INFORMATION FOR THE NEWLY DIAGNOSED DIABETIC
BY CAROL DUFF RN
Periodontal disease is only one malady of the mouth that can plague the diabetic. Oral infections should be tended to immediately, even with the use of antibiotics, to halt the march of bacterial destruction of the tissues in the mouth. Elevated blood sugar levels increase the diabetic’s risk of cavities, gum disease, tooth loss, dry mouth, and several oral infections. Poor oral health can make diabetes harder to control and additional infections may cause an increase in blood sugar.
Burning mouth syndrome is another medical problem that can affect the mouth of the diabetic. Type 2 diabetes is one disease that can be associated with this syndrome along with chronic depression, nutritional deficiencies, changes of salivary function, and chronic anxiety…
Burning mouth syndrome begins with an unexplained burning sensation in the tongue and other parts of the mouth without obvious findings. The burning sensation can occur at more than one site including the tongue, lower lip, and the front portion of the roof of the mouth. The pain may progress during the day and reach an intensity by early evening that may make it difficult to fall asleep. The pain can be as severe as to approach tooth ache pain. There may be a spontaneous recovery from this syndrome after several years, but seek treatment as any chronic pain situation may cause depression.
Little is really known about the cause of this disturbance, but studies are on going. One suggestion as to the cause of the burning pain may lie with disturbances of the cranial nerves that control taste. There may be an association between this malady and other health and chronic pain conditions. High levels of blood sugar are often associated with this syndrome. Be sure to see your health care provider as there may be new treatments that will benefit you. Since this disorder seems to have no obvious cause there may be an issue of finding someone who will aggressively try to help you. You may need referrals. Ask questions about drugs that might be prescribed. It is your mouth and you know how you are feeling. This is another time to take charge of your health care.
Another disorder of the mouth that may cause problems for the diabetic is Xerostomia or dry mouth that accompanies a reduction in the production of saliva. Xerostomia is common in those who have had neck or head radiation, systemic diseases, and as the side effect of some medications.

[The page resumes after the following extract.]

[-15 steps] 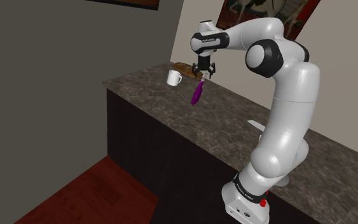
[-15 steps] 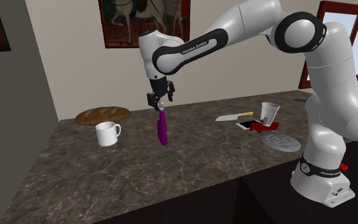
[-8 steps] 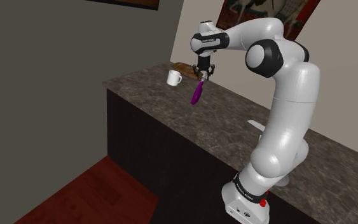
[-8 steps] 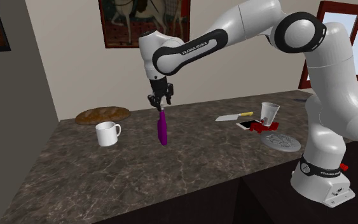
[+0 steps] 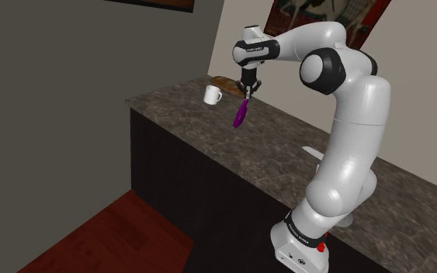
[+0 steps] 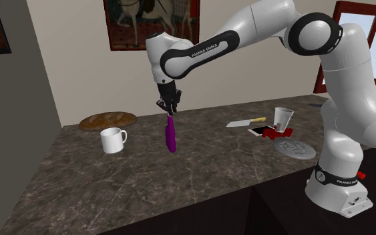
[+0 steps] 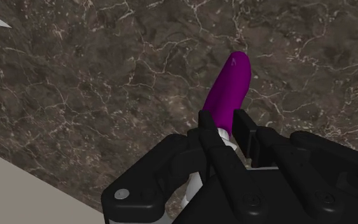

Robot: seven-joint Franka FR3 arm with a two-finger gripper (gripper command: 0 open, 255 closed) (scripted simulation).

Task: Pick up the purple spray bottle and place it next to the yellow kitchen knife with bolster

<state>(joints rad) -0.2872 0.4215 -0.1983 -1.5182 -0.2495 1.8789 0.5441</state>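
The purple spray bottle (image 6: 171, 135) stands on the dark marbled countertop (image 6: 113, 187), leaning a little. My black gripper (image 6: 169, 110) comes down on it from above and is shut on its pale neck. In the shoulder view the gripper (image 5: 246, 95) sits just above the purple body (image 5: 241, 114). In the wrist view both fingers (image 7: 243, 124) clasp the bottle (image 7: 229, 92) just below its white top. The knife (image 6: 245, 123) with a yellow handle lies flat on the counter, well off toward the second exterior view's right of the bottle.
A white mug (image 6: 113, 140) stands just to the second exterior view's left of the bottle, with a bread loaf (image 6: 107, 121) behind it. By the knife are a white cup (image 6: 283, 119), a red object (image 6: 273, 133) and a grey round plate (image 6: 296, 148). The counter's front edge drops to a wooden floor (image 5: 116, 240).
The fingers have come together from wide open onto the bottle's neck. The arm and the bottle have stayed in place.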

Symptoms of Xerostomia are difficulty eating, swallowing, and speaking. Other symptoms are an increased need to drink water, taste disorders, and a painful tongue. Those who wear dentures may develop denture sores and have problems with the tongue sticking to the roof of the mouth. Often there will be aggressively developing dental caries (cavities) which result from the ability of bacteria, namely Streptoccoci mutans, to adhere to the teeth and begin decay. Lack of saliva will encourage the growth of the bacteria. Xerostomia may lead to fissuring of the lips, inflammations and ulcers in the mouth, enlarged parotid gland (the salivary gland that enlarges with the mumps disease), salivary gland infection, bad breath, and cracks in the mucosa ( tissue lining of the mouth.) Symptoms of dry mouth will be increased by smoking, mouth breathing, ingestion of alcohol, and hyperventilation (breathing very fast.)
Treatments are over the counter and prescription drugs that will stimulate saliva production and offer saliva substitution. Speak with your health care provider and find a medication that works to either replace or stimulate your saliva production.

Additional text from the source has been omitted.